Eğilip bükülmeden yaşayan bir kadının hikayesi
Yönetmen ilk filmi “The Rider” da olduğu gibi bu filminde de görüntü yönetmeni Joshua James Richards ile çalışmış. Richards, filmdeki sıcak ve sakin insanların zor hayatlarını muhteşem çekimlerle, manzaralarla bezemiş. Fern’in yolculuğuyla Amerika’nın dört bir yanına giden Zhao ve Richards’ın doğa ve iç mekân çekimleri filmi adeta şiirselleştiriyor. "Nomadland"ın görsel dili hikâyeler gibi etkileyici. Konu ve görsellik Ludovico Einaudi'nin şarkısıyla da bütünleşiyor.
Nomadland, sessiz ve ağır akan bir nehir gibi duru. Güçlü bir kadının hikayesine odaklansa da başka hikayeleri ve hayalleri gerçekleşmeyen insanları da anlatıyor.

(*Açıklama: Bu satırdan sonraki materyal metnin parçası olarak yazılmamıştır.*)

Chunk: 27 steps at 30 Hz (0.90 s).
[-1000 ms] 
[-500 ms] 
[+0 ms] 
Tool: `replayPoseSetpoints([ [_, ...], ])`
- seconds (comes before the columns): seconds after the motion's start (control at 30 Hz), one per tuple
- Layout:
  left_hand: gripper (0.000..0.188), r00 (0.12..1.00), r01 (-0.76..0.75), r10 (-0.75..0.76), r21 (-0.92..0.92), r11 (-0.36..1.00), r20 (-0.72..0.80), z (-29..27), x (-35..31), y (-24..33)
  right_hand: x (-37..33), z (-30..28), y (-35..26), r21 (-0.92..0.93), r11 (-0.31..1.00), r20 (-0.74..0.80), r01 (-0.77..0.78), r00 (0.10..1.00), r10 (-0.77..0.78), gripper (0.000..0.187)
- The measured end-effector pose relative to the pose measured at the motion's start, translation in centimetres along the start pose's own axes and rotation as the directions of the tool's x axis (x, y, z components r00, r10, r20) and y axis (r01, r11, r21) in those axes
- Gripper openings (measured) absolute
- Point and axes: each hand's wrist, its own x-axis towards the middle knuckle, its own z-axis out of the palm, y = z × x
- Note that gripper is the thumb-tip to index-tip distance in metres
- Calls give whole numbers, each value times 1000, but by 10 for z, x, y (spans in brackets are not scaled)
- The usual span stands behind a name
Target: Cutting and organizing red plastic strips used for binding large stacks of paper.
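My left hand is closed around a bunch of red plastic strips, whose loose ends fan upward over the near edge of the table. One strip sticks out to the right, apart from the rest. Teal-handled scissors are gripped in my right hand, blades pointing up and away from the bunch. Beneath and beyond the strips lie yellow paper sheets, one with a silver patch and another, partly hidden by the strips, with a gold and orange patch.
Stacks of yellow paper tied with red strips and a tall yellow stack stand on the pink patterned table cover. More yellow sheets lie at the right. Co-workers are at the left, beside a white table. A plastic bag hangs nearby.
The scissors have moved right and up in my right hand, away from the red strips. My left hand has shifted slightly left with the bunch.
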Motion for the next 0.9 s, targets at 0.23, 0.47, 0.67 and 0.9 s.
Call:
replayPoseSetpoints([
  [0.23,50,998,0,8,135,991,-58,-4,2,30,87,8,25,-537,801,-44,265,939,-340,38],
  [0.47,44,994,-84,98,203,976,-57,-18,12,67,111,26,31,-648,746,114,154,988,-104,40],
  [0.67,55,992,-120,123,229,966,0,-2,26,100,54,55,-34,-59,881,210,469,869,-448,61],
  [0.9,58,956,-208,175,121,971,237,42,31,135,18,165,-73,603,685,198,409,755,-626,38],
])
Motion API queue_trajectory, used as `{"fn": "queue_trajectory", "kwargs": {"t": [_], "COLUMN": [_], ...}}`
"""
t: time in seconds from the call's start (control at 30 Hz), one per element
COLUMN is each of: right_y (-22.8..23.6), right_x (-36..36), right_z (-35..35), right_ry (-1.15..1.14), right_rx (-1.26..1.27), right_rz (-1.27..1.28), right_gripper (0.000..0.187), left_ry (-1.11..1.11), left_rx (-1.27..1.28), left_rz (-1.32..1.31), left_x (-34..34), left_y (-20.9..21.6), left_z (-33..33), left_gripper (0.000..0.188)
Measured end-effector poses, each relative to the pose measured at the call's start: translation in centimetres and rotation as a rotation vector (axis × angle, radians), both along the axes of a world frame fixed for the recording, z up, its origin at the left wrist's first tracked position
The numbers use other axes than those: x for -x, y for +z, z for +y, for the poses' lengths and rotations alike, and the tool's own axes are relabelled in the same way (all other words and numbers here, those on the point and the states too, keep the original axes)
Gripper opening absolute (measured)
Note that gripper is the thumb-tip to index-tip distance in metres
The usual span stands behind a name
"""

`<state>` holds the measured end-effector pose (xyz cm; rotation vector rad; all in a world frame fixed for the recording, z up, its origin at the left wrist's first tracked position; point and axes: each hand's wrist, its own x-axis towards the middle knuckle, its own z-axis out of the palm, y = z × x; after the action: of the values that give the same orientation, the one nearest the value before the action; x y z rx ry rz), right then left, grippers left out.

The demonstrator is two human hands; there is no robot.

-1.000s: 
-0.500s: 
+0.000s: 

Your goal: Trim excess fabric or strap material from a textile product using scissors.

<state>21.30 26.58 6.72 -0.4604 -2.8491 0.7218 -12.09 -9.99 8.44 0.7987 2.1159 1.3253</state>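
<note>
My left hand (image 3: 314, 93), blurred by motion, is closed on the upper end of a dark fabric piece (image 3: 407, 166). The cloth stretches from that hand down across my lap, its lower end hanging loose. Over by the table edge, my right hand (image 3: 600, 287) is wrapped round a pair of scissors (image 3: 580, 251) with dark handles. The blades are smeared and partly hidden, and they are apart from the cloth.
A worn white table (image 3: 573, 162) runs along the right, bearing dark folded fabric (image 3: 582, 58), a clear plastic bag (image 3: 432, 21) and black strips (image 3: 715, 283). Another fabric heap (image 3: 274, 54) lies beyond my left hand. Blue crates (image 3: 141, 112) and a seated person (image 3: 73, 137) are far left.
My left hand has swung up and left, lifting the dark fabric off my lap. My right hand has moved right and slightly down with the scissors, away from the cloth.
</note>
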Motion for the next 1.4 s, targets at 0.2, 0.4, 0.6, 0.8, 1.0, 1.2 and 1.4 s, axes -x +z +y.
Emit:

Film hikâyeleriyle, karakterleriyle hayatın ne kadar zorlaştığını gerçekçi bir dille yansıtmış. Mucizelere, büyük tesadüflere rastlamıyorsunuz, bir kurtarıcı yok. Bunun yerine uçurumun kenarında ve kartpostal gibi günbatımı fonunda hareket eden, her şeye rağmen ayakta kalmaya çalışan, özgürlüğüne önem veren, eğilip bükülmeden yaşayan insanların hikâyelerini izliyoruz.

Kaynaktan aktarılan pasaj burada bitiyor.